Specifying Appropriate PSU or Cluster ID in svy

Stephen Hornbeck

Join Date: May 2018

Posts: 3
#1

Specifying Appropriate PSU or Cluster ID in svy

22 May 2018, 14:10

Hi Everyone,

I am analyzing a multi-stage cluster sample and am attempting to appropriately calculate the design effect. The Primary Sampling Units are districts that were selected using PPS with replacement. The population sizes of the districts are large enough that multiple clusters are allocated to a district. Population information below the district is not available and the remaining stages are selected using SRS.
District (dis) Cluster Id (clus) Household Respondent in HH

1 1 1 3

1 1 2 1

1 1 3 4

1 1 4 1

1 2 1 1

1 2 2 3

1 2 3 2

1 2 4 1

2 3 1 1

etc.

When using the svyset command, should the PSU be specified as the district or should the PSU be specified as the cluster id?

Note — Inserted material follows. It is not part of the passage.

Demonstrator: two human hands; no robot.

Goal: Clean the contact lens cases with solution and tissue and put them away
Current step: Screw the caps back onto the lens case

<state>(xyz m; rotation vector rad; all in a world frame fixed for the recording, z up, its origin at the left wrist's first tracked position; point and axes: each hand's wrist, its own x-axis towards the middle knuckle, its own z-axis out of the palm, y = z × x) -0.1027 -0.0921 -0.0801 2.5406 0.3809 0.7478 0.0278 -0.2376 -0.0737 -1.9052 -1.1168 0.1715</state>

For example, should it be:

svyset dis

or

svyset clus

Thank you for the help!

Last edited by Stephen Hornbeck; 22 May 2018, 14:52.
Tags: cluster, deff, psu, svy
Steve Samuels

Join Date: Mar 2014

Posts: 1786
#2

23 May 2018, 09:18

Welcome to Statalist, Stephen!
Be sure to read the FAQ, especially FAQ 12 on how to ask questions and how to show graphs, code, results, and data listings.

As district was the highest level unit selected by random numbers, the svyset statement should start with

Code:

svyset dist

. Because districts were sampled with replacement, the only other elements of the svyset statement should be the pweight option and (if districts were stratified) the strata() option.

Last edited by Steve Samuels; 23 May 2018, 09:23.

Steve Samuels
Statistical Consulting
[email protected]

Stata 14.2
Comment
Stephen Hornbeck

Join Date: May 2018

Posts: 3
#3

23 May 2018, 16:42

Thank you for the response Steve.

My apologies, I looked at the FAQ and saw the note about specifying cross-posting. The question I had was based on the following post on stackexchange: https://stats.stackexchange.com/ques...luster-samples.

Reading through the svy documentation I saw that the PSU should be specified, which for the example in the first post I was specifying as district. However, the stackexchange post states that I should be specifying the cluster. I was worried specifying the district would drastically overestimate the standard errors and wanted to see what variable would be best to include in the svyset.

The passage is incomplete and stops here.